-- Data in this exercise follows --

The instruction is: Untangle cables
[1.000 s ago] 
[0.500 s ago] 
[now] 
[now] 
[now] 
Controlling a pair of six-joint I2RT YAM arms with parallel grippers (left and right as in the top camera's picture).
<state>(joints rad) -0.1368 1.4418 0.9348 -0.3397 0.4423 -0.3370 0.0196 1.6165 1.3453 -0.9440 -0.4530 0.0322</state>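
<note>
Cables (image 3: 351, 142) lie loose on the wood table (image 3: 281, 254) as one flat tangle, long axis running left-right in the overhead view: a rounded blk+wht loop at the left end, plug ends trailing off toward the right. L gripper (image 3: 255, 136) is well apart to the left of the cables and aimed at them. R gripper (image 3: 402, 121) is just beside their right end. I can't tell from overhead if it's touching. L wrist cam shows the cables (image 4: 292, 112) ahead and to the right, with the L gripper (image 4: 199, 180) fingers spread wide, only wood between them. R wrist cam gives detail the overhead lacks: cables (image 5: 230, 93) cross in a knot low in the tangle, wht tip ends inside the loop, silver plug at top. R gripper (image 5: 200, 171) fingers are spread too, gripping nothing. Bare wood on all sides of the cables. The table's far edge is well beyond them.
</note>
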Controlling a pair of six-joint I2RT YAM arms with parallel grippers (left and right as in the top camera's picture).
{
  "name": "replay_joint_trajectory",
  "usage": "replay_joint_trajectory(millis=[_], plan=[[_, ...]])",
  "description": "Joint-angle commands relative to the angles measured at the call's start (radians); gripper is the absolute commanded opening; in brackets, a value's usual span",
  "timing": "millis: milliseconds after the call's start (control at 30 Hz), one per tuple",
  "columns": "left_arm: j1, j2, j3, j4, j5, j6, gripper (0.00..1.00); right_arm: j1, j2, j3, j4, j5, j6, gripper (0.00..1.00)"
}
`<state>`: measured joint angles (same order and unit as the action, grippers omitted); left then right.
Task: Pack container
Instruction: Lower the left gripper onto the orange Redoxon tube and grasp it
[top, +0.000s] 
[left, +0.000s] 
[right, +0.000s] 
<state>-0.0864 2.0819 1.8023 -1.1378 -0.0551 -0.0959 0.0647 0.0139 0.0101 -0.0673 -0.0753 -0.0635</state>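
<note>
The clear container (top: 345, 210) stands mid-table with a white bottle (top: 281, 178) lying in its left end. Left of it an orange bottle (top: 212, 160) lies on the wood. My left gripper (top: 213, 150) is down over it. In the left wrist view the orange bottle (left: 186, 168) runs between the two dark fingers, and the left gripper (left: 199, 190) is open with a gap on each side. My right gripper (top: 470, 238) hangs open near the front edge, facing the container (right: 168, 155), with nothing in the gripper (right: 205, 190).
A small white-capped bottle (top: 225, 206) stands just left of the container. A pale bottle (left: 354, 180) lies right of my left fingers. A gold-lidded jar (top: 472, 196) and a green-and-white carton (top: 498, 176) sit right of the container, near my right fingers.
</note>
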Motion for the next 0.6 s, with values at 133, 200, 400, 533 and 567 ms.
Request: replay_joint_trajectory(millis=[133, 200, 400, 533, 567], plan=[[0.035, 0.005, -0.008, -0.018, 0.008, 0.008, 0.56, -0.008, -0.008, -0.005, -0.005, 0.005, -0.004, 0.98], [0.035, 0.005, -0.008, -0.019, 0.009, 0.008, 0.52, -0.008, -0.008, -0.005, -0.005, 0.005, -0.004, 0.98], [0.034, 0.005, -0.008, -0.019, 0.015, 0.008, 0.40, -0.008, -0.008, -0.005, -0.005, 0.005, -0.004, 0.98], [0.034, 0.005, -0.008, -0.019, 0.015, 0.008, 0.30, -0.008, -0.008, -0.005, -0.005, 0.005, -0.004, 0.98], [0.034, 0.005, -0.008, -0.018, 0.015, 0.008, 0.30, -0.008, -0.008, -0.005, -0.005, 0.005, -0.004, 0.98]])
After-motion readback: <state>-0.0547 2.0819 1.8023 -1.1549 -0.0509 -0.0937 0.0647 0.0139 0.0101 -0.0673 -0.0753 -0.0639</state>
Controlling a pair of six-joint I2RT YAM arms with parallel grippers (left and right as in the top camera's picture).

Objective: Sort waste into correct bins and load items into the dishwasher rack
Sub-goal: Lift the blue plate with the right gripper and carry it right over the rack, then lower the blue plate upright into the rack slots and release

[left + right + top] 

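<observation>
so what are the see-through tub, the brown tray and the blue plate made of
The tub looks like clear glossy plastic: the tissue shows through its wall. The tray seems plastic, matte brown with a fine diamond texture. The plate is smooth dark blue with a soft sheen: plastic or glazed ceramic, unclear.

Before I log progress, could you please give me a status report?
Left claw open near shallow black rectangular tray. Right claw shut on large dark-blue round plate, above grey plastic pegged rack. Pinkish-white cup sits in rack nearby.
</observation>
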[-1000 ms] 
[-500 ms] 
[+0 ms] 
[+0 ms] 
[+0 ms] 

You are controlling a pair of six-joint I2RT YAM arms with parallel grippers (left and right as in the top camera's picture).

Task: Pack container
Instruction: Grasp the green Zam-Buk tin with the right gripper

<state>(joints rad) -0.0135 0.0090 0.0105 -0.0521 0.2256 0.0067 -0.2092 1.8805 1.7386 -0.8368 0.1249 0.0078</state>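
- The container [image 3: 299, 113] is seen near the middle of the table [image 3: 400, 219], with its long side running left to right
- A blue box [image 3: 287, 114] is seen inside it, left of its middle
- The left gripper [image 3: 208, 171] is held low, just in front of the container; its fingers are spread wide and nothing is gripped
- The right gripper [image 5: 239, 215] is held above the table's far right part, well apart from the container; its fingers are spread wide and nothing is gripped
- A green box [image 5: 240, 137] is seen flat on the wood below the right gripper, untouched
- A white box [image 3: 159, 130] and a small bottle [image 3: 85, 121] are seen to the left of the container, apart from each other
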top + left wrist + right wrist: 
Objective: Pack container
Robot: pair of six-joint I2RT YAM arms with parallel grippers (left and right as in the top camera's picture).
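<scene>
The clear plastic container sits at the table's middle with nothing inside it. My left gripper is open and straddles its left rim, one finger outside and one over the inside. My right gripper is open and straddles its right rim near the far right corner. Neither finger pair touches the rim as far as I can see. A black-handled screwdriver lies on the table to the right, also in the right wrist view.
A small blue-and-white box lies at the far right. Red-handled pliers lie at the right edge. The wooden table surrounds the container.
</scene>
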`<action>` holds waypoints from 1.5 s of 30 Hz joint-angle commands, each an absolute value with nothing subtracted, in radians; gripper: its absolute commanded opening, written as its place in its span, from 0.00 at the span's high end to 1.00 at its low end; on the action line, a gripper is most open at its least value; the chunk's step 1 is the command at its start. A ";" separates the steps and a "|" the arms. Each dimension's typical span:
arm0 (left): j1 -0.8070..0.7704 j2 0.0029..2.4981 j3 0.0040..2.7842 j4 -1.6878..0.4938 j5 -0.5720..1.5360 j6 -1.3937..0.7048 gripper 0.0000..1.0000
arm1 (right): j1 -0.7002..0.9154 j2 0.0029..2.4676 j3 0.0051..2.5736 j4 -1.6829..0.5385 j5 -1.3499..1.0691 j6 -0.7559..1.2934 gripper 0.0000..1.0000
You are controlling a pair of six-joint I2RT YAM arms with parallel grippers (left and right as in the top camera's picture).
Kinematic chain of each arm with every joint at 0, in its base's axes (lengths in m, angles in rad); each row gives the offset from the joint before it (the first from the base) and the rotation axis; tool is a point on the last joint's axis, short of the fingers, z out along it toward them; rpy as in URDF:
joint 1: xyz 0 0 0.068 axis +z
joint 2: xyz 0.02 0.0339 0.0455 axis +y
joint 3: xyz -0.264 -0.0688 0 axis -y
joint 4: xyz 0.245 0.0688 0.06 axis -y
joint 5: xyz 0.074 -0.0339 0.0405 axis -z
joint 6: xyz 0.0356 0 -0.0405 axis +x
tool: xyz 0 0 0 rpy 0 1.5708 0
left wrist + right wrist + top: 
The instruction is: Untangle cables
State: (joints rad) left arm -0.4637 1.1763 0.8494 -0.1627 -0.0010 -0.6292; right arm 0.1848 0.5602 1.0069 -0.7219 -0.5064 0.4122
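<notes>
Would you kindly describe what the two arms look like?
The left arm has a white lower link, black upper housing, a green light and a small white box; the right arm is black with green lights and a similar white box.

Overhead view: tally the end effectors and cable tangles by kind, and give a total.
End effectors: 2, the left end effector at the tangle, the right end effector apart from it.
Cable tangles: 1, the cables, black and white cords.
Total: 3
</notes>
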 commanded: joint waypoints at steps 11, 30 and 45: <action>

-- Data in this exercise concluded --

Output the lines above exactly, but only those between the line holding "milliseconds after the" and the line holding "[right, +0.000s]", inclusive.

= Exercise answer =
  "timing": "millis: milliseconds after the call's start (control at 30 Hz), one per tuple",
  "columns": "left_arm: j1, j2, j3, j4, j5, j6, gripper (0.00..1.00); right_arm: j1, j2, j3, j4, j5, j6, gripper (0.00..1.00)"
}
`<state>`: measured joint angles (same order and unit as the action, grippers omitted); left then right.
Task: Pack container
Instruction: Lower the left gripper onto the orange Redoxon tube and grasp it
[top, +0.000s] 
[left, +0.000s] 
[right, +0.000s] 

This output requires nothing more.